Because of a vascular malformation I was born with, I’ve used forearm crutches for most of my life. It’s shaped how I move through the world — and how the world, and my clothing, moves against me.

Examples of wear from forearm crutches

Disabled bodies interact with clothing differently — but most garments aren’t designed with that in mind. Adaptive tools like crutches and wheelchairs create friction points that accelerate wear in specific, repeated ways. For many of us, this means patching, hiding, or replacing clothing long before it should fail.

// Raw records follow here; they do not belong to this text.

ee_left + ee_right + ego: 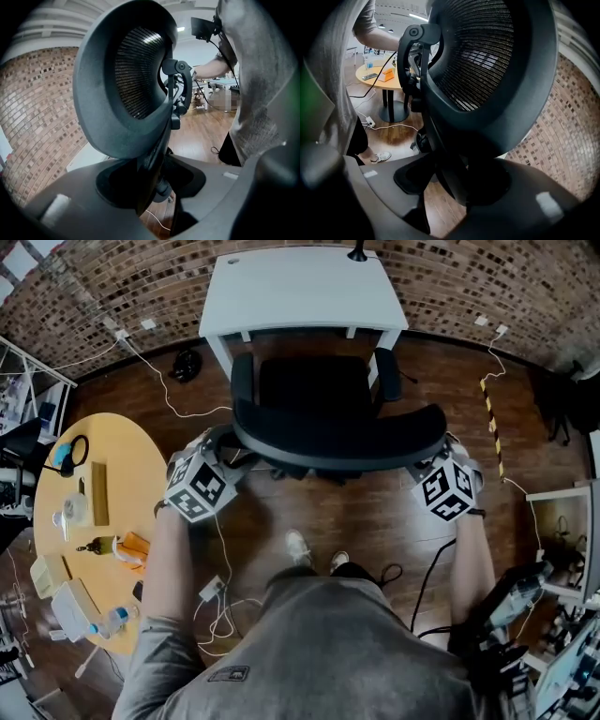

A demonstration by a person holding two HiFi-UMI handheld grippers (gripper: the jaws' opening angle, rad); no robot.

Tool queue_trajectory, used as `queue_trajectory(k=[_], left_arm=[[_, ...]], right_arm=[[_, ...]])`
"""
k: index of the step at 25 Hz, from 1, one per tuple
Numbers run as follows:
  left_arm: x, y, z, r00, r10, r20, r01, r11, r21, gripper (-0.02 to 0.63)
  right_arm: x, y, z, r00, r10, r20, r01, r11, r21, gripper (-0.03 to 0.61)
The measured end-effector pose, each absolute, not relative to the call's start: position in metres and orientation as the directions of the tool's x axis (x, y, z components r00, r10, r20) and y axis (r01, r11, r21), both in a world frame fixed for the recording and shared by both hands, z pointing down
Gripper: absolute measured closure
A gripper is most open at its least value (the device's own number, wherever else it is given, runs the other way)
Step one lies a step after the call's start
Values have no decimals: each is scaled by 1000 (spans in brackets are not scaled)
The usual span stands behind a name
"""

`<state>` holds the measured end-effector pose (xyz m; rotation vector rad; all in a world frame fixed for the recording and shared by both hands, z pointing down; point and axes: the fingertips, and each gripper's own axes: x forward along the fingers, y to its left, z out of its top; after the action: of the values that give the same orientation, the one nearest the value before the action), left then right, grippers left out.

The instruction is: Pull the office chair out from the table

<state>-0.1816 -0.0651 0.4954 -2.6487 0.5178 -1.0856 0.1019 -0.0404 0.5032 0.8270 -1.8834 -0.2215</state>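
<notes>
Your left tongs [225, 457] and right tongs [429, 463] clamp the chair [337, 437] back; desk [300, 287] ahead, round desk [131, 456] left, cables [225, 615] underfoot.

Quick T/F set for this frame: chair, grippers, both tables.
1. The left gripper and the right gripper each clamp the rim of the chair backrest. True.
2. The round yellow table is on the person's right. False: it is on the left.
3. The white table is piled with boxes. False: its top is nearly bare.
4. The floor is wood. True.
</notes>
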Motion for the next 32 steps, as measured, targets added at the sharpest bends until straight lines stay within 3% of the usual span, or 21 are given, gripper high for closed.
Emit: queue_trajectory(k=[15, 32], left_arm=[[-165, 1, 490, 628, -455, 631, -326, -890, -318, 433], [-183, 71, 494, 650, -424, 631, -283, -905, -316, 436]], right_arm=[[117, 8, 500, -335, -638, 694, -365, 767, 529, 341], [100, 86, 502, -313, -641, 701, -389, 760, 521, 342]])
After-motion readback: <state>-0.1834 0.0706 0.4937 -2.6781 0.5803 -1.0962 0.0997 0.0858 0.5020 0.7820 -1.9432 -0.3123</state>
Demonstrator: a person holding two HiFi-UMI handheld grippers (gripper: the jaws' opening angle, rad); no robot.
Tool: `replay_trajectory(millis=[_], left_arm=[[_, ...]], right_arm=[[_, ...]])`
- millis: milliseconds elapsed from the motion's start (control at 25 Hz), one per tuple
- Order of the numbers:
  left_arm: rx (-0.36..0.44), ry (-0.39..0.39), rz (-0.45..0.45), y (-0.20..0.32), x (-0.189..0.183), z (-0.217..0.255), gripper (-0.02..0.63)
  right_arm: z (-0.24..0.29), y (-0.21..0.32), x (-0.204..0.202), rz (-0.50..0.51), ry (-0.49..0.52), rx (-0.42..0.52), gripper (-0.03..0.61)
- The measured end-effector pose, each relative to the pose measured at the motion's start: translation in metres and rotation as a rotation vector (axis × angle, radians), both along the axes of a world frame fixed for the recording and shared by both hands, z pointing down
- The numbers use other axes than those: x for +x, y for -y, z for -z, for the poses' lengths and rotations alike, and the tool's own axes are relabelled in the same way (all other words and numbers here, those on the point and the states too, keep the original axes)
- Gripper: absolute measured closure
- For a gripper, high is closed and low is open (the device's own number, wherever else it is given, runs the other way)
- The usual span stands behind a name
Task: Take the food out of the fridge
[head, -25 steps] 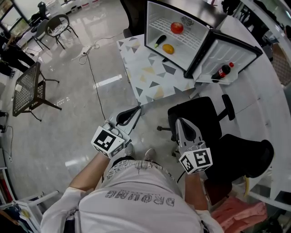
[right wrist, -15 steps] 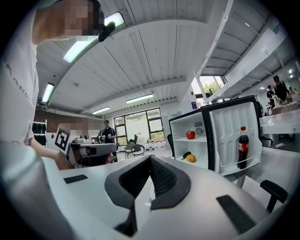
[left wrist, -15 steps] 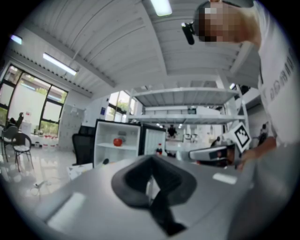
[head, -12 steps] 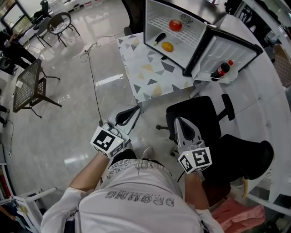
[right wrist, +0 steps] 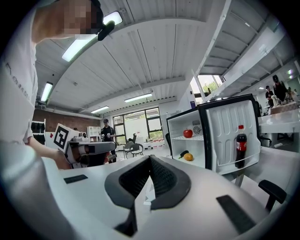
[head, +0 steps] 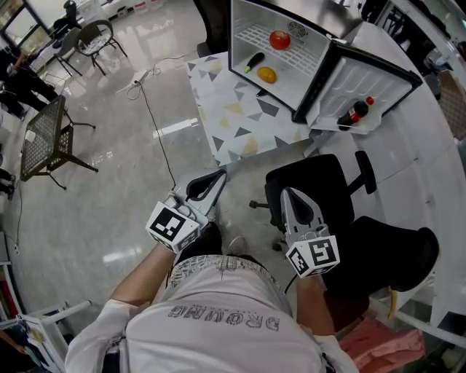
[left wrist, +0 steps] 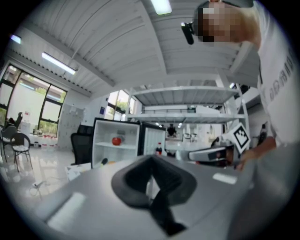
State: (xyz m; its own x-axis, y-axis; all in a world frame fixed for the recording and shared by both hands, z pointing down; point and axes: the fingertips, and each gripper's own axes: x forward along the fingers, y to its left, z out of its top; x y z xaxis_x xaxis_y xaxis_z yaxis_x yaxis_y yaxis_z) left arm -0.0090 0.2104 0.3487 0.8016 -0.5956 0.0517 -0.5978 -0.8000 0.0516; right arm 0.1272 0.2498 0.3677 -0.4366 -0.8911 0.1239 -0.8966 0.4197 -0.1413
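A small white fridge [head: 244,22] stands open on a patterned table [head: 237,127]. A red fruit [head: 279,39] lies on its upper shelf. A dark long vegetable [head: 254,62] and an orange [head: 267,73] lie on its floor. A cola bottle [head: 354,114] stands in the open door [head: 368,76]. Both grippers hang close to the person's body, far short of the fridge. The left gripper [head: 220,173] is shut and holds nothing. The right gripper [head: 285,192] is also shut and holds nothing. In the right gripper view the red fruit [right wrist: 188,133], orange [right wrist: 188,157] and bottle [right wrist: 241,146] show ahead.
A black office chair [head: 320,189] stands between the right gripper and the fridge door. A white desk [head: 426,160] curves along the right. A mesh chair [head: 47,142] and a floor cable [head: 149,109] are at the left on the glossy floor.
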Motion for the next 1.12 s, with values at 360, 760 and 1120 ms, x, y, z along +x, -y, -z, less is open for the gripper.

But the problem isn’t just material — it’s social. These wear patterns become silent markers that we’re not moving through the world the “normal” way. That kind of visibility can feel vulnerable. Many disabled people learn to conceal their tools or the signs of their use, not just for practicality, but to avoid the emotional labor of stares, questions, or assumptions.

My thesis explores this reality through both personal and collaborative lenses. Grounded in critical disability studies, it interrogates the medical and social models of disability while mapping the layered impacts of adaptive devices on clothing, body perception, and social interaction.

Through co-design and material experimentation, I examine themes of wear and care, normalcy and stigma, emotional labor, and the intersection of fashion and adaptation.

This project started with a simple question:
What if wear could be designed into the garment? What if the breakdown became a reveal?

By inviting viewers into my exhibition which was held in Wesleyan’s Zilkha Gallery, my aim was to surface the often-invisible assumptions that shape our interactions with objects, people, and systems. The installation is both a call and a gesture — to see disability not as something to fix or conceal, but as a lived, material, and creative reality that reshapes design, fashion, and belonging.